Политическая история тоже разрабатывалась очень деятельно; прежде всего, конечно, история современная, давшая для каждого поколения по несколько представителей, причем почин принадлежит самому Птолемею I Сотеру, описавшему трезво и достоверно поход своего царя Александра. Кроме того, и древняя история различных городов изучалась часто на основании архивного материала и вещественных памятников; особенно широка была деятельность атфидографов, последователей Гелланика (выше, с. 176). Наконец, и варварские народы чувствуют потребность изложить для греков к по-гречески свою историю; так, историю Египта пишет жрец Манефон, историю Вавилона - знакомый нам уже (выше, с.219) Берос, историю Рима - Фабий Пиктор (все в III веке до Р.Х.) - кратко, но толково

 
224

и достоверно; даже знаменитый Ганнибал счел нужным изложить по-гречески историю своих походов.
Но едва ли не самой важной стороной деятельности ученых нашего периода в области гуманитарных наук были их работы по истории искусств, специально по истории литературы. Главным образом ради литературных целей были основаны Птолемеями и Атталидами их огромные библиотеки; первой задачей их придворных ученых («грамматиков», как они себя называли, то есть по-нашему — филологов) было их каталогизировать. Эту задачу исполнил для Александрии Каллимах (он же и поэт, о чем на с.229) в своем гигантском «Каталоге просиявших во всех областях образованности и всех их сочинений» в ста тридцати двух книгах; это был не простой каталог, а подробный историко-литературный свод. Затем нужно было позаботиться о критически проверенных изданиях важнейших авторов; таковые составил для Гомера - Зенодот еще в III веке до Р.Х.; для драматургов и лириков - Аристофан византийский; еще раз для Гомера, но с гораздо большим запасом эрудиции — знаменитый Аристарх Самофракийский (следует отличать от Самосского, выше, с.219), критик II века до Р.Х., учитель вышеназванного Дионисия Фракийца и многих других. Критиком он был в том смысле, что он тщательно проверил текст Гомера по имевшимся у него старинным спискам; но так как он попутно, будучи очень чутким к поэтической красоте человеком, объявлял подложными те или другие стихи по эстетическим соображениям, то его имя стало нарицательным также и в смысле строгой литературной критики. Нарицательным стало также имя того критика, который был как бы карикатурой на него, - Зоила, приобретшего печальную известность своими иногда остроумными, но чаще нелепыми придирками к Гомеру, к которым давало немало поводов беспечное раздолье его эпического стиля.

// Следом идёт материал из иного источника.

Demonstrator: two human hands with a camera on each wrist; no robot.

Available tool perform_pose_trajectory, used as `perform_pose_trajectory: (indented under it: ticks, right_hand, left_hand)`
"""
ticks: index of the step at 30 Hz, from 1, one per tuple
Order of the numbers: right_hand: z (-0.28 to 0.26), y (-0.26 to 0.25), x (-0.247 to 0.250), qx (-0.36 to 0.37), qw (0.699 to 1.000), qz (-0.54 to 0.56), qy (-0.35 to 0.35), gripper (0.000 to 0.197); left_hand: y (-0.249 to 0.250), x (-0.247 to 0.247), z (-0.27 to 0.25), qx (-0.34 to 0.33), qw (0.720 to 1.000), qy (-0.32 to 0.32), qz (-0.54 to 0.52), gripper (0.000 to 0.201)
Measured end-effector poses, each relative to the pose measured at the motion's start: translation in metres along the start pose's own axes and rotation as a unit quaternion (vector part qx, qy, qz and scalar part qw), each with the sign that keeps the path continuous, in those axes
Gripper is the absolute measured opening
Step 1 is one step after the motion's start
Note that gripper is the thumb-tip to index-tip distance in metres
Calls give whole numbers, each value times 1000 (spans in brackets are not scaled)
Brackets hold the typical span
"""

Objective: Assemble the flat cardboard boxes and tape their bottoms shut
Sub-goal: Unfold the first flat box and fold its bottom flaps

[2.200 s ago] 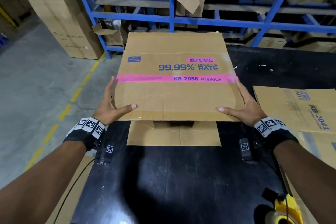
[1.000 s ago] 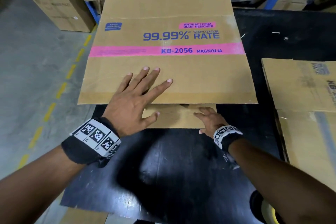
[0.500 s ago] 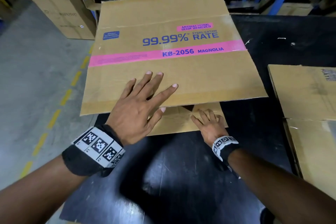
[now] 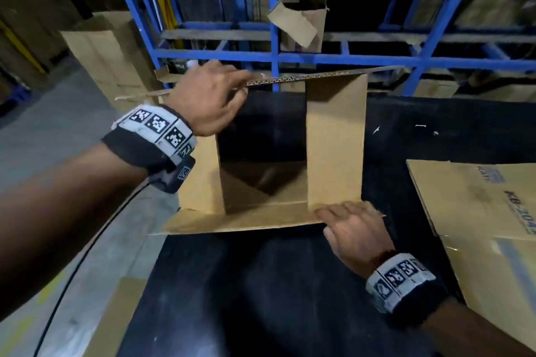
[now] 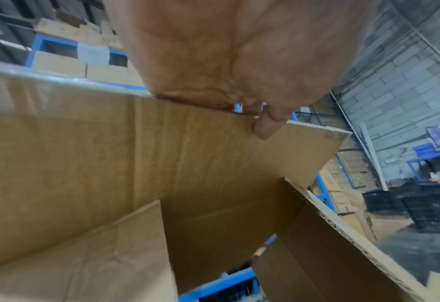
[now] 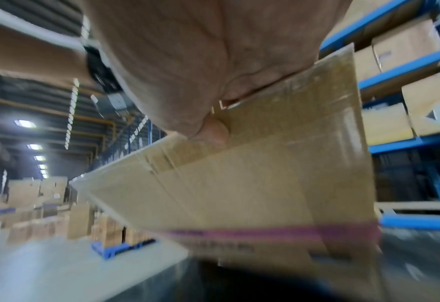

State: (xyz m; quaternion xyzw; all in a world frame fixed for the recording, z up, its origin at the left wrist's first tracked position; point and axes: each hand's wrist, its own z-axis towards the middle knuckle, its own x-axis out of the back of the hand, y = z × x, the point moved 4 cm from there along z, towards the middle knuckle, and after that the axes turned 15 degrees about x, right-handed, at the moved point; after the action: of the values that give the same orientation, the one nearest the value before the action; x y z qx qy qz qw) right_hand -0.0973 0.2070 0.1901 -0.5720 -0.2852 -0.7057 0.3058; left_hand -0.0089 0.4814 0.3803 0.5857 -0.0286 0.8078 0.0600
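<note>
The cardboard box [image 4: 333,139] stands opened on the black table [image 4: 261,284], its hollow inside facing me and its flaps spread out. My left hand [image 4: 232,87] grips the edge of the far flap, thumb under and fingers over. In the left wrist view the left hand [image 5: 260,120] pinches that edge above the brown inside of the box [image 5: 162,163]. My right hand [image 4: 333,214] holds the near flap at its right corner. The right wrist view shows the right hand [image 6: 213,126] clamped on the flap, with the box's [image 6: 265,183] pink stripe below.
A stack of flat boxes [image 4: 478,211] lies on the table at the right. Blue shelving [image 4: 275,58] with cartons stands right behind the table. A tall carton [image 4: 107,49] stands on the floor at the left, and flat cardboard [image 4: 116,322] lies below the table's near left corner.
The box lay flat under my left palm with my right hand at its lower flap. Now it is pulled open and upright, each hand gripping a flap.
</note>
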Motion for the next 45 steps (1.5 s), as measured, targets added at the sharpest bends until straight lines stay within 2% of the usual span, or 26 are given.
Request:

Независимо от сказанного производились - и названными учеными и массой других - кропотливые и объемистые исследования по самым различным сторонам изучаемых ими литературных произведений; их результаты отчасти нам сохранились в дошедших до нас из следующих эпох так называемых схолиях, то есть античных комментариях на наиболее читаемых авторов.
Одним словом, кипучая деятельность во всех областях науки — вот умственная сигнатура нашей эпохи. Никогда ни до, ни после античный мир ничего подобного не видел; а новый увидел впервые нечто подобное в эпоху возрождения Античности в XV-XVI веках.